What is required:
Locate the lines of the listing below that hold "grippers", then copy each of them.

Information shown:
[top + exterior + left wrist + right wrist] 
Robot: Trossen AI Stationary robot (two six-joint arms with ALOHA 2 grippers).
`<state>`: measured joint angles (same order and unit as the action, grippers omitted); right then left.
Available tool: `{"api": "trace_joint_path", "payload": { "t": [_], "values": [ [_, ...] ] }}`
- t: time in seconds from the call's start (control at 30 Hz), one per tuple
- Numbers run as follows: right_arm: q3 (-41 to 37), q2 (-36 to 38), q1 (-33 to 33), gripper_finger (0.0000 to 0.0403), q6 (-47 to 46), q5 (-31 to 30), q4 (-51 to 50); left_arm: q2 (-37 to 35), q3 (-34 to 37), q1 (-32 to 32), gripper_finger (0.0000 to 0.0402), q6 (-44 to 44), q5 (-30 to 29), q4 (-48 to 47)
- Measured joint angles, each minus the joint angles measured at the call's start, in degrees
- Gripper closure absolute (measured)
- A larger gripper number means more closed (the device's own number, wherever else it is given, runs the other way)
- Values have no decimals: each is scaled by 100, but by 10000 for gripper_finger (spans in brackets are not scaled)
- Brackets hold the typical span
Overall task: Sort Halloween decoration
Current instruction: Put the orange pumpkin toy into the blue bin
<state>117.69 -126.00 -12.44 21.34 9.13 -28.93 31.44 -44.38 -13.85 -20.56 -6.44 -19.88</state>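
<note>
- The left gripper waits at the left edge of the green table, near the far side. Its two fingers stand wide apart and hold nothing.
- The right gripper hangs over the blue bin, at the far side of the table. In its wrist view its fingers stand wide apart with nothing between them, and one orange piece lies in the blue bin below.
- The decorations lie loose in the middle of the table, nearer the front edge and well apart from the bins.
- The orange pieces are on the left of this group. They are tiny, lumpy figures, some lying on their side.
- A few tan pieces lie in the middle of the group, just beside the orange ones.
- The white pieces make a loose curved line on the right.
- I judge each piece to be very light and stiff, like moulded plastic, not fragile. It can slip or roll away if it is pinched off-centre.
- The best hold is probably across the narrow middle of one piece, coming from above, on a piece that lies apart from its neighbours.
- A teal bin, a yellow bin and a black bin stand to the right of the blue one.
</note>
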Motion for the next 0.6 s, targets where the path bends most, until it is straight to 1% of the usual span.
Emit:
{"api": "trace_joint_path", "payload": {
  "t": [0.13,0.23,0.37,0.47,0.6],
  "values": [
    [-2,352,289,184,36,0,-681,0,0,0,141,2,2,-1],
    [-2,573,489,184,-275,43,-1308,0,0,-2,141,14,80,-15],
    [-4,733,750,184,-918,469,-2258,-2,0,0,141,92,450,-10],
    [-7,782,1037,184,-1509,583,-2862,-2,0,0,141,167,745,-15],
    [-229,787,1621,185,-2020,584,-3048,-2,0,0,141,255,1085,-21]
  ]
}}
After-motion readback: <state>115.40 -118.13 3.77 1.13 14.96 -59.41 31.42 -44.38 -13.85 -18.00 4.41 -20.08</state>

Task solution:
Robot: Trossen AI Stationary robot (two six-joint arms with ALOHA 2 grippers).
`<state>`: measured joint angles (same order and unit as the action, grippers omitted); right then left.

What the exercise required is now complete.